Philip Hammond has waved his red briefcase outside 11 Downing Street and outlined the UK government’s spending and taxation plans over the next financial year.
In his 72-minute speech, the chancellor announced a series of measures for housing amongst other fiscal policies that will impact the next few years.
The big winners
One of the main winners from Monday’s announcement are first-time buyers who will continue to benefit from a suspension of stamp duty on the purchase of their first home, saving thousands of pounds in the process.
The policy has already seen first-time home purchases reach an 11-year high and the exclusion of stamp duty on these purchases has been extended to now include shared ownership homes up to the value of £500,000 – it was previously only set out for 100 per cent purchases up to £300,000. In addition to this, it will allow for retrospective inclusion too, allowing for recent purchasers to have their duty waived.
With this announcement on the ongoing exemption of stamp duty for first-time buyers, now is the time for those looking to get onto the property ladder to purchase their first home. Partnered with supporting schemes such as Help to Buy and shared ownership initiatives that are currently available on the housing market, this financial relief can make a real difference when purchasing a home for the first time.”
Hammond outlines housing plans
The chancellor also announced several other housing schemes to help increase the housing supply, improve the quality of new homes, and bolster the figures for those owning their own home. Initiatives are also being introduced to help local residents purchase a home within their place of upbringing.
Mr Hammond has pledged £500m to the Housing Infrastructure Fund which is aimed at building 650,000 new homes, while also announcing a new wave of strategic partnerships with nine housing associations to deliver 13,000 homes. Both of these announcements are aimed at increasing the supply and choice of homes to prospective purchasers across the nation.
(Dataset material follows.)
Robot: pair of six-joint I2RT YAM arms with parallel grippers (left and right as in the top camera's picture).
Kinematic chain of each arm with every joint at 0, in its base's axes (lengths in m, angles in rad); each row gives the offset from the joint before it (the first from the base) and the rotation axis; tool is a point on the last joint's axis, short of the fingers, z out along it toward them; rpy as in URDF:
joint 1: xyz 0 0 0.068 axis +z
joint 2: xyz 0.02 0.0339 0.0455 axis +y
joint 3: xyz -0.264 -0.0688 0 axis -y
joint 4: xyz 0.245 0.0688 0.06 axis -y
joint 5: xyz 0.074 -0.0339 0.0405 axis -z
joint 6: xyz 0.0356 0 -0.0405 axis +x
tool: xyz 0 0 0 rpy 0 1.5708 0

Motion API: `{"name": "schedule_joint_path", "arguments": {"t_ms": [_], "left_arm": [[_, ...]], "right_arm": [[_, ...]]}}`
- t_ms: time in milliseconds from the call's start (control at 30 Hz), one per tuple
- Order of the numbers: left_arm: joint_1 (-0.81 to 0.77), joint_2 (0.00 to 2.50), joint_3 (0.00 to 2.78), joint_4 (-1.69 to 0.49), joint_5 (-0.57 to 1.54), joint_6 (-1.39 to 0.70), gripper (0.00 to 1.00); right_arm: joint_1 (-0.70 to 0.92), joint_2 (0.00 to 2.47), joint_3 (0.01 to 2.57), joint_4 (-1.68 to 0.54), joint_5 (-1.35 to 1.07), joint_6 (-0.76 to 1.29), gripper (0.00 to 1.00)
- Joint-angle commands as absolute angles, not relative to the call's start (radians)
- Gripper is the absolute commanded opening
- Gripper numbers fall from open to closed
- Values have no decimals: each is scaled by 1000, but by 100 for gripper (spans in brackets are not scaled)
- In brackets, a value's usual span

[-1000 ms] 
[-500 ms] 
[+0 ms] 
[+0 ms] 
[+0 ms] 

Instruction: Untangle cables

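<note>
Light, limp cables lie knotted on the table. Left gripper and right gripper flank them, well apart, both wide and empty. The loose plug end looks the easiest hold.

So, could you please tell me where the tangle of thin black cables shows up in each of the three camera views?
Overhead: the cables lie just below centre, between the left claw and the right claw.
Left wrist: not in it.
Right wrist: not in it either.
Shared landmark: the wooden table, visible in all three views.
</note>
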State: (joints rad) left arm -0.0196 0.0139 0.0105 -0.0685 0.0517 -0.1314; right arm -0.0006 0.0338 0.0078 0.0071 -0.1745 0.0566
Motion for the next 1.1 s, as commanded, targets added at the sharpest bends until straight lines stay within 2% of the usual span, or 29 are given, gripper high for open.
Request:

Plans have also been set out to increase the mobility of housing by allowing for commercial property to be converted for residential purposes through a much simpler process. Funding will also be provided to 500 neighbourhoods with the objective of allocating homes at a reduced price to local people who have been priced out of living in their hometowns.
Other household expenses
Everyday items were also on the chancellor’s agenda, including the duty on fuel and alcohol which affects the price of the fuel we put in our cars and any drinks we may enjoy on an evening or weekend. The duty rates for fuel will remain frozen at current levels, set to save motorists up to £1,000 a year in fuel costs.
Similarly, the duty level on beers, cider and spirits will remain at current rates of 43p per pint of beer, 23p per pint of cider, £2.16 per bottle of wine and £7.54 per bottle of spirit, meaning the price of tipple is expected to remain at current prices over the next fiscal year.